* _PROBLEM DESCRIPTION_: Count up the lines holding "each" in the material, then reply with only the number.
═══
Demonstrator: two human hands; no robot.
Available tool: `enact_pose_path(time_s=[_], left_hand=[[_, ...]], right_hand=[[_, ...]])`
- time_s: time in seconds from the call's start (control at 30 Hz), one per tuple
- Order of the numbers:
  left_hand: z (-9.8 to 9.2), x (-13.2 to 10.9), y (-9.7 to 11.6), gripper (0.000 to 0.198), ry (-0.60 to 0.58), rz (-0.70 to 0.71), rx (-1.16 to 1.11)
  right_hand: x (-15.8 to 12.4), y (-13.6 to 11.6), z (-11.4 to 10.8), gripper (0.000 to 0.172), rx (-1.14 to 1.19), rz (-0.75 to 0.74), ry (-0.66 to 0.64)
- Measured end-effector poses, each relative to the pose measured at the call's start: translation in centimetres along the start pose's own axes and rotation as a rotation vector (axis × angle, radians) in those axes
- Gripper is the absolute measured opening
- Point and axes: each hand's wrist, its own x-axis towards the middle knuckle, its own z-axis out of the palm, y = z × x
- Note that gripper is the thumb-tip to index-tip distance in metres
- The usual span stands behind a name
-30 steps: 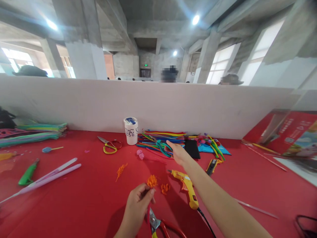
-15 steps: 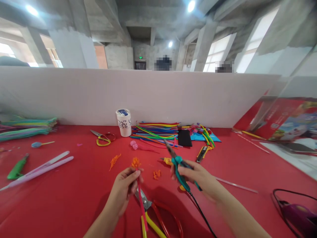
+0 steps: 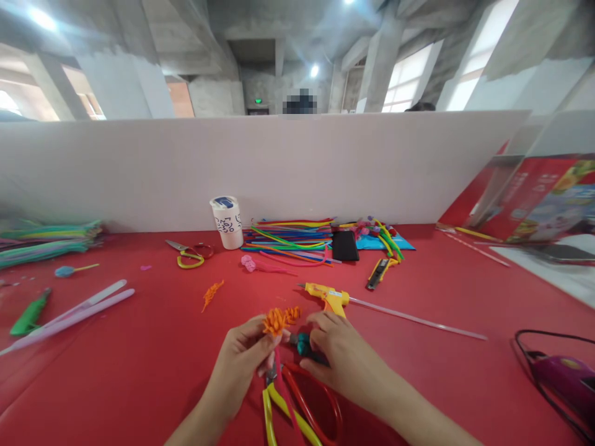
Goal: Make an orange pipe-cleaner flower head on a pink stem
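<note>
My left hand [image 3: 246,353] pinches a pink stem [image 3: 284,387] just below an orange fuzzy flower head [image 3: 274,322]. Close by on the right, my right hand [image 3: 332,344] is curled over teal-handled pliers [image 3: 304,345], low over the table; their jaws point left and the hand hides most of the handles. A curly orange piece [image 3: 294,314] lies right beside the flower head. Below both hands are large scissors [image 3: 274,387] with red and yellow handles, partly covered by the stem. A yellow glue gun [image 3: 328,296] with a clear glue stick lies beyond my right fingers.
Pipe cleaners [image 3: 288,241] lie bundled at the back, near a white cup [image 3: 227,223] and a black flat case [image 3: 345,246]. Smaller scissors [image 3: 189,254], a utility knife [image 3: 379,272] and an orange twisted piece [image 3: 212,295] lie around. A white partition [image 3: 279,167] closes the far side.
My right hand has lowered the pliers from a raised, upward-pointing position to near the table, beside the flower. My left hand has shifted slightly right with the flower. The view has tilted down a little.
</note>
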Motion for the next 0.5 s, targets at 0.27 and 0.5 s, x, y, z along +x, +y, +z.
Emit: enact_pose_path(time_s=[0.27, 0.5], left_hand=[[1.2, -1.0, -0.1, 0.016, 0.036, -0.168, -0.235], [1.4, -0.7, -0.2, 0.018, 0.015, -0.275, -0.291]], right_hand=[[-0.7, -3.1, 0.8, 0.017, 0.89, 0.152, -0.075], [-0.7, -3.6, 2.0, 0.022, 1.045, 0.226, -0.078]])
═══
* _ANSWER BOX_: 2